Toffolo, Kathryn; Freedman, Edward; Foxe, John (2022), Evoking the N400 Event-Related Potential (ERP) component using a publicly available novel set of sentences with semantically incongruent or congruent eggplants (endings) , Dryad, Dataset,


During speech comprehension, the ongoing context of a sentence is used to predict sentence outcome by limiting subsequent word likelihood. Neurophysiologically, violations of context-dependent predictions result in amplitude modulations of the N400 event-related potential (ERP) component. While N400 is widely used to measure semantic processing and integration, no publicly-available auditory stimulus set is available to standardize approaches across the field. Here, we developed an auditory stimulus set of 442 sentences that utilized the semantic anomaly paradigm, provided cloze probability for all stimuli, and was developed for both children and adults. With 20 neurotypical adults, we validated that this set elicits robust N400’s, as well as two additional semantically-related ERP components: the recognition potential (~250 ms) and the late positivity component (~600 ms). This stimulus set ( and the 20 high-density (128-channel) electrophysiological datasets ( are made publicly available to promote data sharing and reuse. Future studies that use this stimulus set to investigate sentential semantic comprehension in both control and clinical populations may benefit from the increased comparability and reproducibility within this field of research.


2.1 Participants

Twenty-four neurotypical adults were recruited and provided written informed consent to participate in this study. Four subjects were excluded from data analysis due to failure to remain alert or to sit still during data collection (n=2), or due to noisy EEG data (n=2) (Figure S1). The remaining participants make up the fully-analyzed dataset. These twenty subjects ranged in age from 18 to 35 (mean age = 25.5 +/- 4.36), nine were female, and three were left-handed. Every participant spoke English as their first language, and twelve participants were mono-lingual while eight participants reported being bi- or multi- lingual. Demographic information for all participants, including those removed from further analysis are reported in Table 1. 

2.2 Stimuli

The semantic anomaly paradigm consisted of 221 sentence pairs with incongruent and congruent endings, for a total of 442 stimuli in this stimulus set. However, twenty sentence pairs were eliminated before analysis because their endings did not match in syllable number, contained hyphenated phrases, cultural references, or upon closer examination, the supposed incongruent endings were in fact congruent. The remaining 402 stimuli (201 congruent and 201 incongruent sentence pairs) ranged from four to eight words in length. Sentences were created using simple words, derived from a set of age-appropriate words contained in the Medical Research Council Psycholinguistic (MRCP) database ( For example, from the word “cake”, the congruent sentence “He baked a birthday cake” was created. The words selected from the MRCP database took into consideration the age of acquisition (from a database provided by (Gilhooly and Logie, 1980)) and/or written word frequency (from a normed written word frequency set (Francis and Kucera, 1967)). This was to ensure that each sentence could be readily comprehended by NT individuals aged 5 years or older. The majority of these age-appropriate words were monosyllabic, but a few basic words with 2-syllables (e.g. present) and 3-syllables (e.g. animal) were included, due to their high-written-word frequency or early age of acquisition. Similar to previous studies using the MRCP database (Ross et al., 2011, 2007), we were sensitive to the fact that everyday language use has changed since the creation of these sets, so we carefully selected words that are still in common use.

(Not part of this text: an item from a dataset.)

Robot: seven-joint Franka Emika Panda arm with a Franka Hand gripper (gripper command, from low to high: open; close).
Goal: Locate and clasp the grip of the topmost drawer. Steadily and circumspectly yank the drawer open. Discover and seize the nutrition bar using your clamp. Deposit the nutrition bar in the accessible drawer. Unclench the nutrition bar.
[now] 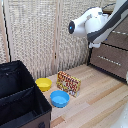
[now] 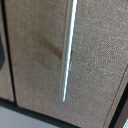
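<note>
The nutrition bar (image 1: 68, 82), a red, yellow and orange packet, stands on the wooden surface next to the bowls. The white arm (image 1: 90, 25) reaches up at the exterior view's right, in front of the dark brown cabinet (image 1: 112, 60), and hides most of its upper part. The wrist view is filled by a grey-brown drawer front (image 2: 35, 60) with a thin silvery bar handle (image 2: 67, 50) close ahead. I cannot tell which drawer of the stack it is. The gripper's fingers do not show clearly in either view, so how they stand is unclear.
A yellow bowl (image 1: 43, 84) and a blue bowl (image 1: 60, 98) sit beside the bar. A large black open box (image 1: 20, 95) stands at the exterior view's left. A woven screen (image 1: 40, 35) closes the back.
</note>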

This stimulus set included sentence pairs where the incongruent endings were just semantic errors. After elimination, this amounts to 132 / 201 stimulus pairs including example stimuli. These incongruent endings were matched to their congruent pair in word type (e.g. noun or verb) and number (e.g. plural or singular). There were also sentence pairs where incongruent endings contained both semantic and syntactic errors. After elimination, this amounts to 69 / 201 stimulus pairs. Semantically incongruent endings were also classified as syntactic errors if the ending deviated from the syntax provided by the sentential context. The type of syntactic errors included: 1. Endings where a plural noun expectation was deviated with a singular noun or vice versa (27 stimulus pairs); 2. Endings where an adjective expectation was deviated with a noun or vice versa (20 stimulus pairs); and 3. Endings where a verb expectation was deviated with a noun or vice versa (22 stimulus pairs). During final analysis, these 3 types of syntactic errors were combined into a single linguistic division (LD) in order to compare the overall response to sentences with both semantic and syntactic errors, and the response to sentences with only semantic errors.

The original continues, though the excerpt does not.